## REQUIREMENT
Report each line of the listing below that holds "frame".

## THE DATA
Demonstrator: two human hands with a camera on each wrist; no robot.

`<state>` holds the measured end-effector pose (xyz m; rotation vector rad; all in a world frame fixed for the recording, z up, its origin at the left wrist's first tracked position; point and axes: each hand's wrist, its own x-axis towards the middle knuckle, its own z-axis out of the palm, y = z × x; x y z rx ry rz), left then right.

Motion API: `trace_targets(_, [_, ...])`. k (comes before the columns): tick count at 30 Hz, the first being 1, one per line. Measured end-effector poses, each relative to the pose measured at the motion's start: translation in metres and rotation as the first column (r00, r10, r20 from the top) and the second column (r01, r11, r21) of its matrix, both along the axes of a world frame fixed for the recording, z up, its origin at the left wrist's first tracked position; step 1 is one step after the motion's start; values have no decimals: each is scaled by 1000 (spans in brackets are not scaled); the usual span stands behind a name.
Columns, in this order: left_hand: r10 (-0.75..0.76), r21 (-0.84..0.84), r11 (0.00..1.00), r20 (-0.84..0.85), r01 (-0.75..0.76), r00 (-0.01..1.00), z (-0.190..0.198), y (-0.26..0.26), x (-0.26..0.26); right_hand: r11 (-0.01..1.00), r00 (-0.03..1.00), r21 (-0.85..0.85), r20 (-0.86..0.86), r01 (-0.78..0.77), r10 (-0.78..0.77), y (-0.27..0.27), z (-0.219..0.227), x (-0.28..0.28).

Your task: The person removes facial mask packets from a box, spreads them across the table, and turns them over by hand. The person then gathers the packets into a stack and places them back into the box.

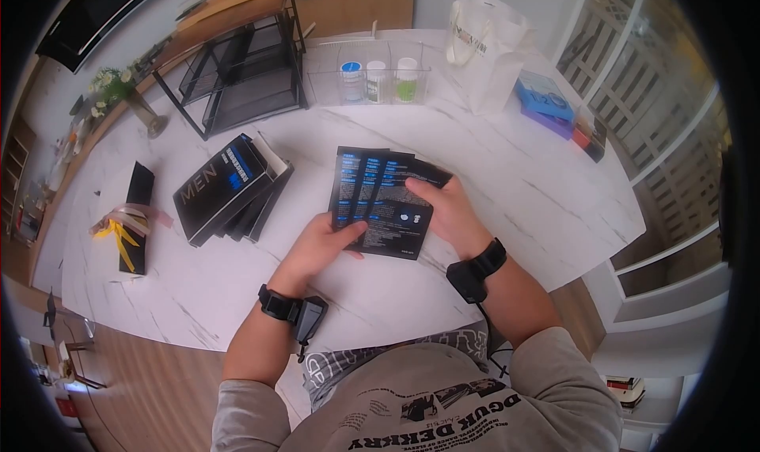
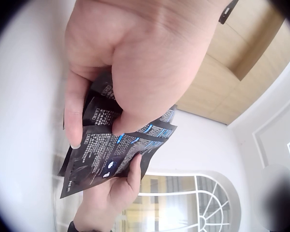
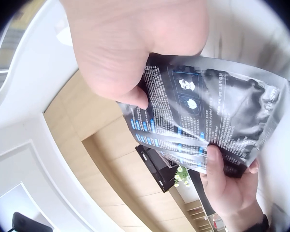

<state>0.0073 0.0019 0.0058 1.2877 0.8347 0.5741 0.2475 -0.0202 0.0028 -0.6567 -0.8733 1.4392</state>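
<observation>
Several flat black face mask sachets (image 1: 378, 203), printed with blue and white text, are fanned out over the white table. My left hand (image 1: 321, 242) pinches their lower left part, thumb on the printed side. At the right edge my right hand (image 1: 450, 207) grips the fan, its thumb also lying over the print. In the right wrist view the front sachet (image 3: 232, 111) shows small face drawings and a shiny, creased end. Overlapping sachet edges (image 2: 99, 150) appear beneath the left thumb in the left wrist view. The fingers behind the sachets are mostly hidden.
Black boxes marked MEN (image 1: 218, 187) lie stacked on the left, beside a ribbon-tied box (image 1: 134, 222). A black mesh rack (image 1: 245, 72), a clear bin (image 1: 317, 76) with bottles, and a white paper bag (image 1: 484, 64) stand behind. Blue and purple boxes (image 1: 545, 96) sit at right.
</observation>
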Motion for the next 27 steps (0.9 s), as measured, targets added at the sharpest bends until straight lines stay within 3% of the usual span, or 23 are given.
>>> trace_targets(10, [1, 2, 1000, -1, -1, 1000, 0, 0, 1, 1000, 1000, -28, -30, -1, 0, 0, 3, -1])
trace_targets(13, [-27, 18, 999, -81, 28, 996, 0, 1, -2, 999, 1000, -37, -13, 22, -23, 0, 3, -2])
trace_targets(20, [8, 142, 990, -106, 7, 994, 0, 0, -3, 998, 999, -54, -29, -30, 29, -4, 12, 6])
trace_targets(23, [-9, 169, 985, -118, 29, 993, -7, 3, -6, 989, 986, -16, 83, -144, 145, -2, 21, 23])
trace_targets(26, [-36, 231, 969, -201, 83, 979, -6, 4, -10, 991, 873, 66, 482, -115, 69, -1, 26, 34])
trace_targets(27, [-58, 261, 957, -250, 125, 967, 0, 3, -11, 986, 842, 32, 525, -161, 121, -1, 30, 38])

## SOLUTION TO THIS PROBLEM
`<state>` holds the measured end-effector pose (xyz m; rotation vector rad; all in a world frame fixed for the recording, z up, its origin at the left wrist's first tracked position; point and axes: each hand's wrist, its own x-axis towards the middle knuckle, its own z-axis out of the palm, y = z × x; x y z rx ry rz), left then right.
Motion API: `trace_targets(_, [_, ...])`. k (comes before the columns): tick count at 30 Hz, the first being 1, one per line. Measured end-effector poses, each relative to the pose measured at the motion's start: translation in metres and rotation as the first column (r00, r10, r20 from the top) and the second column (r01, r11, r21) of its matrix, both along the axes of a world frame fixed for the recording, z up, its origin at the left wrist's first tracked position; step 1 is one step after the motion's start; values have no decimals: each is scaled by 1000 (spans in brackets are not scaled); the usual span stands behind a name.

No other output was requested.